- [Exercise] Go through the records and write each one out again exactly.
*** Begin section ***
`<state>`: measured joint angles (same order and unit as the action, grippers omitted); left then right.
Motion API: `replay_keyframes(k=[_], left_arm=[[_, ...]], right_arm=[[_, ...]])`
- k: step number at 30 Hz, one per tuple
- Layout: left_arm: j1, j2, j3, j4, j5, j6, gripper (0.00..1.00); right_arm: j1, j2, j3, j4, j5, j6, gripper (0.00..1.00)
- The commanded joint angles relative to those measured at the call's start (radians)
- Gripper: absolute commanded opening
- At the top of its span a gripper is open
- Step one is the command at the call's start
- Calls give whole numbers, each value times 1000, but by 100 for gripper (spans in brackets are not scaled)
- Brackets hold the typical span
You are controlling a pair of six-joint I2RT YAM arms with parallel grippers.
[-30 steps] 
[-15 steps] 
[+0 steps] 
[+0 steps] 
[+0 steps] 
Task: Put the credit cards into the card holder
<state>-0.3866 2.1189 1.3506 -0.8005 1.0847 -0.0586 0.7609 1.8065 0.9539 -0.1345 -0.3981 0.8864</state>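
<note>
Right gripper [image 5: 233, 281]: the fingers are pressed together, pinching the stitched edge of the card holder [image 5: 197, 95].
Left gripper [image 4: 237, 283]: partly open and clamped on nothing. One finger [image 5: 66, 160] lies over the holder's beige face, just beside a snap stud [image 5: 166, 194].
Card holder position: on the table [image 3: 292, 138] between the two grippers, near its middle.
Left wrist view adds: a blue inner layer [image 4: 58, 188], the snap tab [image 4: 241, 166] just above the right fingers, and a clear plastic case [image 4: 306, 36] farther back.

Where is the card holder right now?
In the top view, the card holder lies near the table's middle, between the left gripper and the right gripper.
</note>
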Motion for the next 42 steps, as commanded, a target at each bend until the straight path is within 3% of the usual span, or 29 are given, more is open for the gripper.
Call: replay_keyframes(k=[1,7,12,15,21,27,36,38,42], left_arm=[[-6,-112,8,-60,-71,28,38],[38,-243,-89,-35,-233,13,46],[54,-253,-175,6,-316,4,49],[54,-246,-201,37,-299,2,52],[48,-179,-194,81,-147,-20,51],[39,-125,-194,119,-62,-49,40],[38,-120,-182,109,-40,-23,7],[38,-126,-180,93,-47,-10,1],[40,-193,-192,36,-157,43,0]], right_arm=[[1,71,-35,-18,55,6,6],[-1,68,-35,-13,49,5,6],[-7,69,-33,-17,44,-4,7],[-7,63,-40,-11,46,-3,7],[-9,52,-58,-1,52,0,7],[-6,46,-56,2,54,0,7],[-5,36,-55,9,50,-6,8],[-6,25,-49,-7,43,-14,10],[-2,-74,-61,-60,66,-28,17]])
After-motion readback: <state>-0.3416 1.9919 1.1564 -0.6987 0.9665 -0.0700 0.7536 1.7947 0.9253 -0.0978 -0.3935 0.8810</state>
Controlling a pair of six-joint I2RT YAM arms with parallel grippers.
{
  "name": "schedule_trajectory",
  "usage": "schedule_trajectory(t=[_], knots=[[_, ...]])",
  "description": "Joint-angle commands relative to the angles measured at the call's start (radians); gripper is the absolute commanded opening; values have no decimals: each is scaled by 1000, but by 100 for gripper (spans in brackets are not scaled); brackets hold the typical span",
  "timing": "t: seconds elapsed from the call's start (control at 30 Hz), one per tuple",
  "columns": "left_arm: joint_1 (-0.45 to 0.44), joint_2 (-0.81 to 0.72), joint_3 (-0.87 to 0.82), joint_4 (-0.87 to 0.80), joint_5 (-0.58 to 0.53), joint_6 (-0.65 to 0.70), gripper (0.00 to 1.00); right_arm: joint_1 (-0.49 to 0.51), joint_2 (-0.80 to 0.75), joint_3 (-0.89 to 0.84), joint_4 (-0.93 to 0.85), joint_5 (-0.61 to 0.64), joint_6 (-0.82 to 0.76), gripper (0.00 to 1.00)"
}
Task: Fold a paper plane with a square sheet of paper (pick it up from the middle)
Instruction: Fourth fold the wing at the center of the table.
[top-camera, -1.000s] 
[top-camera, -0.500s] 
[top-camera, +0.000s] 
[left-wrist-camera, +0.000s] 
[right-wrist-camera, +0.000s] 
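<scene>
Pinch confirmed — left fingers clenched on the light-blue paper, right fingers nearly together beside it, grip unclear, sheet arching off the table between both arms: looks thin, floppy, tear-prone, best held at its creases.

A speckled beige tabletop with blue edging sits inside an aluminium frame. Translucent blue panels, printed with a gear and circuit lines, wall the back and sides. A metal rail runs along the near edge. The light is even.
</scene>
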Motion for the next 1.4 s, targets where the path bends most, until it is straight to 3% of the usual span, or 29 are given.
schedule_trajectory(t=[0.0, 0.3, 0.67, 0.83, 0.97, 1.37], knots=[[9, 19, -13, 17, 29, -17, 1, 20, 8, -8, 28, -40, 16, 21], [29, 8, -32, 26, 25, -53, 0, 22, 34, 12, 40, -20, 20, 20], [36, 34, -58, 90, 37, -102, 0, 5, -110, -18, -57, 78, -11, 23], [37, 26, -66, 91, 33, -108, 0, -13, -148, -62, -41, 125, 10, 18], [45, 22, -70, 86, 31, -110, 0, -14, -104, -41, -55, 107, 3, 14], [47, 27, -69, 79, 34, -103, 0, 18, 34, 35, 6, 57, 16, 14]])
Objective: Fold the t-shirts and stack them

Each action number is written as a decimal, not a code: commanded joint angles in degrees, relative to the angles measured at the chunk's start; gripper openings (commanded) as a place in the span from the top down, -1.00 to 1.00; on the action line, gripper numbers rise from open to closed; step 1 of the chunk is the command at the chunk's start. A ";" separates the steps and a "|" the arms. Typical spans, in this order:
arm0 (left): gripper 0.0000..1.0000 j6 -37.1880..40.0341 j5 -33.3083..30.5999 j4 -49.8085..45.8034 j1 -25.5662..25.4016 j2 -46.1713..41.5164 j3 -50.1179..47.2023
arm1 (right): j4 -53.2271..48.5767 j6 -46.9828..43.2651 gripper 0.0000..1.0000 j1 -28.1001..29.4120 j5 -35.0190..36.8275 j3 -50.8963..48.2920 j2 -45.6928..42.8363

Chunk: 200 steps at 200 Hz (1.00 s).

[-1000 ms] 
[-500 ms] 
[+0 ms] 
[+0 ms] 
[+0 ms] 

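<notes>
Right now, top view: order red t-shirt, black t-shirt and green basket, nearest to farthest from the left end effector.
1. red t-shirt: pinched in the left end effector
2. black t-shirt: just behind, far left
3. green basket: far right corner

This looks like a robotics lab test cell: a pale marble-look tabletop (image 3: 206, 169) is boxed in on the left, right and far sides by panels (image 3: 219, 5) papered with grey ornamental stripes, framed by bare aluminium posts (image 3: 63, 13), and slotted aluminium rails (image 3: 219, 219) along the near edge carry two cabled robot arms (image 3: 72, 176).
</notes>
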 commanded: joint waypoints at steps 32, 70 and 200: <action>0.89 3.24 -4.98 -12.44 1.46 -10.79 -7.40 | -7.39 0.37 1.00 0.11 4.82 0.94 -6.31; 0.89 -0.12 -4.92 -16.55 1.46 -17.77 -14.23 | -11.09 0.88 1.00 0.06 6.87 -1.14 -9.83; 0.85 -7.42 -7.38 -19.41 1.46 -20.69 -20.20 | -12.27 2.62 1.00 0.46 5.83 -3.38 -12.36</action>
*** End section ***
- [Reply to the exercise]
`<state>`: measured joint angles (same order and unit as the action, grippers omitted); left then right.
Motion API: `replay_keyframes(k=[_], left_arm=[[_, ...]], right_arm=[[_, ...]])`
- k: step number at 30 Hz, one per tuple
- Layout: left_arm: j1, j2, j3, j4, j5, j6, gripper (0.00..1.00); right_arm: j1, j2, j3, j4, j5, j6, gripper (0.00..1.00)
- The commanded joint angles relative to those measured at the call's start (radians)
- Gripper: absolute commanded opening
- At the top of its span a gripper is open
- Step one is the command at the call's start
- Calls give whole numbers, each value times 1000, but by 100 for gripper (spans in brackets are not scaled)
- Brackets hold the typical span
You are controlling a pair of six-joint I2RT YAM arms with parallel grippers.
[-30 steps] 
[-15 steps] 
[+0 steps] 
[+0 steps] 
[+0 steps] 
Task: Put the credit cards into the card holder
<state>-0.3866 2.1189 1.3506 -0.8005 1.0847 -0.0586 0.7609 1.8065 0.9539 -0.1345 -0.3981 0.8864</state>
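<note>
Right gripper [image 5: 233, 281]: the fingers are pressed together, pinching the stitched edge of the card holder [image 5: 197, 95].
Left gripper [image 4: 237, 283]: partly open and clamped on nothing. One finger [image 5: 66, 160] lies over the holder's beige face, just beside a snap stud [image 5: 166, 194].
Card holder position: on the table [image 3: 292, 138] between the two grippers, near its middle.
Left wrist view adds: a blue inner layer [image 4: 58, 188], the snap tab [image 4: 241, 166] just above the right fingers, and a clear plastic case [image 4: 306, 36] farther back.

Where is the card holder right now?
In the top view, the card holder lies near the table's middle, between the left gripper and the right gripper.
</note>
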Motion for the next 42 steps, as commanded, a target at each bend until the straight path is within 3% of the usual span, or 29 are given, more is open for the gripper.
Call: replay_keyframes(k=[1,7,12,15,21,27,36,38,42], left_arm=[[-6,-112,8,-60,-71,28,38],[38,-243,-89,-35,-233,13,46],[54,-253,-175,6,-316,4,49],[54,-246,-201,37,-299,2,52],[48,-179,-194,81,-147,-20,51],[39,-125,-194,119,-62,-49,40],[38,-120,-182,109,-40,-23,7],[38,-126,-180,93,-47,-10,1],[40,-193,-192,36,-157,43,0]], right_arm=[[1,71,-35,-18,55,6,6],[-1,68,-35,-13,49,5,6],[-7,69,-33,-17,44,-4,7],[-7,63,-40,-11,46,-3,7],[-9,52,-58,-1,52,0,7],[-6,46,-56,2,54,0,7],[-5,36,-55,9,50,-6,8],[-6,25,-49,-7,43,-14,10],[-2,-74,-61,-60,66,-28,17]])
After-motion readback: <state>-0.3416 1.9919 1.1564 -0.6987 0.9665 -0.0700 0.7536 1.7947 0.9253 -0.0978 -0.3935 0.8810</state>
Controlling a pair of six-joint I2RT YAM arms with parallel grippers.
{
  "name": "schedule_trajectory",
  "usage": "schedule_trajectory(t=[_], knots=[[_, ...]])",
  "description": "Joint-angle commands relative to the angles measured at the call's start (radians); gripper is the absolute commanded opening; values have no decimals: each is scaled by 1000, but by 100 for gripper (spans in brackets are not scaled); brackets hold the typical span",
  "timing": "t: seconds elapsed from the call's start (control at 30 Hz), one per tuple",
  "columns": "left_arm: joint_1 (-0.45 to 0.44), joint_2 (-0.81 to 0.72), joint_3 (-0.87 to 0.82), joint_4 (-0.87 to 0.80), joint_5 (-0.58 to 0.53), joint_6 (-0.65 to 0.70), gripper (0.00 to 1.00); right_arm: joint_1 (-0.49 to 0.51), joint_2 (-0.80 to 0.75), joint_3 (-0.89 to 0.84), joint_4 (-0.93 to 0.85), joint_5 (-0.61 to 0.64), joint_6 (-0.82 to 0.76), gripper (0.00 to 1.00)"
}
Task: Fold a paper plane with a square sheet of paper (pick it up from the middle)
Instruction: Fourth fold the wing at the center of the table.
[top-camera, -1.000s] 
[top-camera, -0.500s] 
[top-camera, +0.000s] 
[left-wrist-camera, +0.000s] 
[right-wrist-camera, +0.000s] 
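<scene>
Pinch confirmed — left fingers clenched on the light-blue paper, right fingers nearly together beside it, grip unclear, sheet arching off the table between both arms: looks thin, floppy, tear-prone, best held at its creases.

A speckled beige tabletop with blue edging sits inside an aluminium frame. Translucent blue panels, printed with a gear and circuit lines, wall the back and sides. A metal rail runs along the near edge. The light is even.
</scene>
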Motion for the next 1.4 s, targets where the path bends most, until it is straight to 3% of the usual span, or 29 are given.
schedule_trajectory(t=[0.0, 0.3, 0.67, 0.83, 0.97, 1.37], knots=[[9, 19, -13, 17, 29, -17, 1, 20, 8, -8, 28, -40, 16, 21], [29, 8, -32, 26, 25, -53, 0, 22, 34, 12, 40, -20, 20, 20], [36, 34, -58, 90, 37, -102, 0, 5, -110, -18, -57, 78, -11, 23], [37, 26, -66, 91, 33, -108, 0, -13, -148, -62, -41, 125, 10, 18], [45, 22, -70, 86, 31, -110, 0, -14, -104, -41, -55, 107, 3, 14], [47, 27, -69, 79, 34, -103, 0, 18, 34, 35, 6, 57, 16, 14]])
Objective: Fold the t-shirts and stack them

Each action number is written as a decimal, not a code: commanded joint angles in degrees, relative to the angles measured at the chunk's start; gripper openings (commanded) as a place in the span from the top down, -1.00 to 1.00; on the action line, gripper numbers rise from open to closed; step 1 of the chunk is the command at the chunk's start. A ";" separates the steps and a "|" the arms. Typical spans, in this order:
arm0 (left): gripper 0.0000..1.0000 j6 -37.1880..40.0341 j5 -33.3083..30.5999 j4 -49.8085..45.8034 j1 -25.5662..25.4016 j2 -46.1713..41.5164 j3 -50.1179..47.2023
arm1 (right): j4 -53.2271..48.5767 j6 -46.9828..43.2651 gripper 0.0000..1.0000 j1 -28.1001..29.4120 j5 -35.0190..36.8275 j3 -50.8963..48.2920 j2 -45.6928..42.8363

Chunk: 200 steps at 200 Hz (1.00 s).

[-1000 ms] 
[-500 ms] 
[+0 ms] 
[+0 ms] 
[+0 ms] 

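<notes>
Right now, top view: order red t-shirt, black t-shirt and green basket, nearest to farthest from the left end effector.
1. red t-shirt: pinched in the left end effector
2. black t-shirt: just behind, far left
3. green basket: far right corner

This looks like a robotics lab test cell: a pale marble-look tabletop (image 3: 206, 169) is boxed in on the left, right and far sides by panels (image 3: 219, 5) papered with grey ornamental stripes, framed by bare aluminium posts (image 3: 63, 13), and slotted aluminium rails (image 3: 219, 219) along the near edge carry two cabled robot arms (image 3: 72, 176).
</notes>
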 commanded: joint waypoints at steps 32, 70 and 200: <action>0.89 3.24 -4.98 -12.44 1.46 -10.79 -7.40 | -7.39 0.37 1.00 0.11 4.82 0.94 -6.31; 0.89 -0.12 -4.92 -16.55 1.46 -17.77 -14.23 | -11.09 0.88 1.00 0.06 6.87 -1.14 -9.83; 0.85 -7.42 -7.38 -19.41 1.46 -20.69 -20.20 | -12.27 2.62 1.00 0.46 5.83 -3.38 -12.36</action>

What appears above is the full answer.